Buying is about losing the status quo

If we’re speaking frankly, there’s a lot of bullshit out there (sorry, had to say it) about customer behavior and the buying cycle. People assign it to a host of factors that have absolutely nothing to do with it, especially in B2B cycles. In fact, we often think selling is about building up — relationships, experiences, products, etc. At the most basic level, that’s actually wrong. Selling is about loss and destruction.

Loss and destruction? Huh?

Yes. There are two situations in any sale:

  • Situation A: The customer does nothing, so basically stays with their current option
  • Situation B: The customer buys from you

The only way to get to Situation B — better for you — is to destroy Situation A and facilitate the change to Situation B. The customer needs to lose the status quo. Much of this is discussed in Challenger Customer.

So why is this hard?

It’s hard for a lot of reasons. First, there’s loss aversion. People (your prospects) are usually much more scared of losing than of getting something positive (winning). So even if your prospect knows that your solution is their best option, they may stick with Situation A — the status quo — just because of this loss aversion idea. Many prospects could love your offer, but need to be able to see a 200-percent ROI to even consider it.

There’s also “latitude of acceptance.” Here’s the visual:

Latitude of Acceptance

This example above is “eating at Burger King” (somewhat dumb), but it works in sales too. Any time you are messaging/selling, there are a few “degrees” that the prospect can be walked. Some prospects have narrower latitudes, meaning they believe certain things about their business and won’t budge from that; these people can be hard to smash the status quo. Other people are willing to listen to many ideas/options and be receptive to them; that’s a wider latitude of acceptance. These people are, usually, easier to sell to.


How Software And Services Companies Double The Number Of Mid-Market Customers In 180 Days.

How do you move from Situation A to Situation B, then?

That’s how you sell. You enable the change. You facilitate the change. You destroy the status quo. The prospect absolutely has to believe that Situation A is hurting them, and Situation B is essential. When you enable that change, you sell — and you sell a lot. Everyone has different approaches to enabling this change, but here’s the most important thing.

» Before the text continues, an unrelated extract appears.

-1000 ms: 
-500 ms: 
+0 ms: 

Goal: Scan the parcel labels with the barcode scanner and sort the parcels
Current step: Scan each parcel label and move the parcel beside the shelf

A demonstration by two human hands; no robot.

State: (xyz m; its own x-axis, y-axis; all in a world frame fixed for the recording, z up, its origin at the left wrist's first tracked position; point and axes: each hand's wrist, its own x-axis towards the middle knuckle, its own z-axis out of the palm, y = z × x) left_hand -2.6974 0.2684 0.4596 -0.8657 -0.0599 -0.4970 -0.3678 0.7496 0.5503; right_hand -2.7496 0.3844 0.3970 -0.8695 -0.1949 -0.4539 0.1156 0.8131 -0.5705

As was also discussed in The Challenger Customer, most sales guys try this route:

  • Discuss how great Situation B is
  • Extol the virtues of Situation B
  • Show the ROI of Situation B
  • Explain how Situation B is absolutely the greatest thing in human history

But because of those issues above, sometimes Situation B is looking amazing — often too amazing — and the prospect still does nothing. The change seems too radical. They stay with their current solution.

Research has consistently shown that the more effective approach is actually to destroy Situation A. A concept like fear of missing out (FOMO) is huge; it drives a lot of why social media is popular, for example. (And why social media depresses people.) The prospect has to believe that their current state (Situation A) just isn’t getting it done, and they’re totally 100 percent missing out by not using Situation B. You have to destroy any remnants of Situation A being appealing to them. That’s where you sell. You have to “lead to B” and not “lead with B”.